I am trying to extract some values from a Pandas DataFrame, but when I extract them I have not only the content of the column, but also its description. How could I extract only the content, possibly as a string?
My code is as follows:
import os
import webbrowser
import pandas as pd
import matplotlib.pyplot as plt
import seaborn as sns
# Load the dataset
dataset_path = os.path.join(os.getcwd(), "../data/flavors_of_cacao.csv")
chocodata = pd.read_csv(dataset_path)
# Rename the columns to better manage them
new_colnames = ['company', 'bean_origin', 'ref', 'review_date', 'cocoa_percent',
'company_location', 'rating', 'bean_type', 'bean_origin']

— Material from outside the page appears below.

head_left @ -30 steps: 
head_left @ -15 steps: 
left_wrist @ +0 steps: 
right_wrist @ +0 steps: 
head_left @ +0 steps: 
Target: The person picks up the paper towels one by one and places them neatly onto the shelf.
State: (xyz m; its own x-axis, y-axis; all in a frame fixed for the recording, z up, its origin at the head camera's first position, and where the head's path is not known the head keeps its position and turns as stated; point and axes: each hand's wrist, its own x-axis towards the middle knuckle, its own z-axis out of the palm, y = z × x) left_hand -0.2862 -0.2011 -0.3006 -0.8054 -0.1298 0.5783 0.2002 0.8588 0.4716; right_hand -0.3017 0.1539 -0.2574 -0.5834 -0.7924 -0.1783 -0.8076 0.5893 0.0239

chocodata = chocodata.rename(columns=dict(zip(chocodata.columns, new_colnames)))
# Get a list of all the unique values of the company column (that are overall 416)
companies = chocodata.company.unique()
# Get a list of all the unique values of the company_location column (that are overall 60)
countries = chocodata.company_location.unique()
# Create a dataframe in which to save the best company for each country
d = {'country': [],
'best_company': [],
'avg_rating': []}
loc_companies = pd.DataFrame(d)
# Create a dataframe in which to save the companies and their average evaluations
d = {'company': [],
'avg_rating': []}
avg_companies = pd.DataFrame(d)
# Set the company (for testing purposes)
c = 'U.S.A.'
companies_country = chocodata.loc[chocodata['company_location'] == c]
# Foreach company in country c, compute the average rating of its bars
for comp in companies_country.company:
company = companies_country[companies_country.company == comp]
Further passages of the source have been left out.